> _DATA_
== Segment start ==
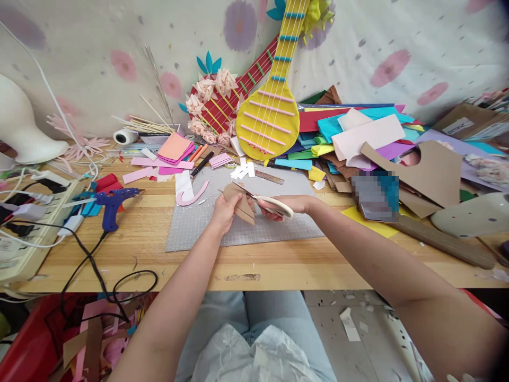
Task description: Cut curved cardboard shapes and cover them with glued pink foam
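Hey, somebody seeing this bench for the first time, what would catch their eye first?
Probably the bright yellow stringed instrument standing at the back, with a red, flower-trimmed instrument partly behind it on the left. Next, in the middle, the right hand holding scissors at a brown piece in the left hand, over the gray cutting mat.

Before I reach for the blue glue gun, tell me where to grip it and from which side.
Probably best to grip the blue glue gun by its handle, coming from the near edge of the table: the handle points that way, while the nozzle points right. Mind the black cord at the handle's base.
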Motion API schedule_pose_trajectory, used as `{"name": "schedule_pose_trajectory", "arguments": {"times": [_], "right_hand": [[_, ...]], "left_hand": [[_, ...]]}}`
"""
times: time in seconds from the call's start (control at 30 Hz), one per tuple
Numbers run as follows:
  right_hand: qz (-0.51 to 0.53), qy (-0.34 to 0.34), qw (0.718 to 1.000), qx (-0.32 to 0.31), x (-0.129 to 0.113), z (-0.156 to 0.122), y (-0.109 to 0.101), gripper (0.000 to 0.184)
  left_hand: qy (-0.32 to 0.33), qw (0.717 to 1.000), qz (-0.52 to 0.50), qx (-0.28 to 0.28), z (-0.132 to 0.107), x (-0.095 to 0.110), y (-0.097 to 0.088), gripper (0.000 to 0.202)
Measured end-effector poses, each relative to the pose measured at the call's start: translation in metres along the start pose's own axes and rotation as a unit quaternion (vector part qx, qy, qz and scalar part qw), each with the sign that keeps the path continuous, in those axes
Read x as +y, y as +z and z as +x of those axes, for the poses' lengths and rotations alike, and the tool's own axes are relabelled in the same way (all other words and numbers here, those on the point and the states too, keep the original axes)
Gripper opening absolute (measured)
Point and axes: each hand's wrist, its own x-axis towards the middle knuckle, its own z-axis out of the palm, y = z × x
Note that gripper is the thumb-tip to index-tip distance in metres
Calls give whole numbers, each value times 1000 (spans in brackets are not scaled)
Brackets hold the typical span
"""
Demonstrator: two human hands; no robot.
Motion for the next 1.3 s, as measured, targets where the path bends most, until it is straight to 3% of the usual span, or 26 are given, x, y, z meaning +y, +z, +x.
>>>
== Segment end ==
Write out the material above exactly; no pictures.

> _FINAL ANSWER_
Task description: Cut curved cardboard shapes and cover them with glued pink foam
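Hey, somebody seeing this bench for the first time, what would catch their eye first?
Probably the bright yellow stringed instrument standing at the back, with a red, flower-trimmed instrument partly behind it on the left. Next, in the middle, the right hand holding scissors at a brown piece in the left hand, over the gray cutting mat.

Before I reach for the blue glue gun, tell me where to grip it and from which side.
Probably best to grip the blue glue gun by its handle, coming from the near edge of the table: the handle points that way, while the nozzle points right. Mind the black cord at the handle's base.
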Motion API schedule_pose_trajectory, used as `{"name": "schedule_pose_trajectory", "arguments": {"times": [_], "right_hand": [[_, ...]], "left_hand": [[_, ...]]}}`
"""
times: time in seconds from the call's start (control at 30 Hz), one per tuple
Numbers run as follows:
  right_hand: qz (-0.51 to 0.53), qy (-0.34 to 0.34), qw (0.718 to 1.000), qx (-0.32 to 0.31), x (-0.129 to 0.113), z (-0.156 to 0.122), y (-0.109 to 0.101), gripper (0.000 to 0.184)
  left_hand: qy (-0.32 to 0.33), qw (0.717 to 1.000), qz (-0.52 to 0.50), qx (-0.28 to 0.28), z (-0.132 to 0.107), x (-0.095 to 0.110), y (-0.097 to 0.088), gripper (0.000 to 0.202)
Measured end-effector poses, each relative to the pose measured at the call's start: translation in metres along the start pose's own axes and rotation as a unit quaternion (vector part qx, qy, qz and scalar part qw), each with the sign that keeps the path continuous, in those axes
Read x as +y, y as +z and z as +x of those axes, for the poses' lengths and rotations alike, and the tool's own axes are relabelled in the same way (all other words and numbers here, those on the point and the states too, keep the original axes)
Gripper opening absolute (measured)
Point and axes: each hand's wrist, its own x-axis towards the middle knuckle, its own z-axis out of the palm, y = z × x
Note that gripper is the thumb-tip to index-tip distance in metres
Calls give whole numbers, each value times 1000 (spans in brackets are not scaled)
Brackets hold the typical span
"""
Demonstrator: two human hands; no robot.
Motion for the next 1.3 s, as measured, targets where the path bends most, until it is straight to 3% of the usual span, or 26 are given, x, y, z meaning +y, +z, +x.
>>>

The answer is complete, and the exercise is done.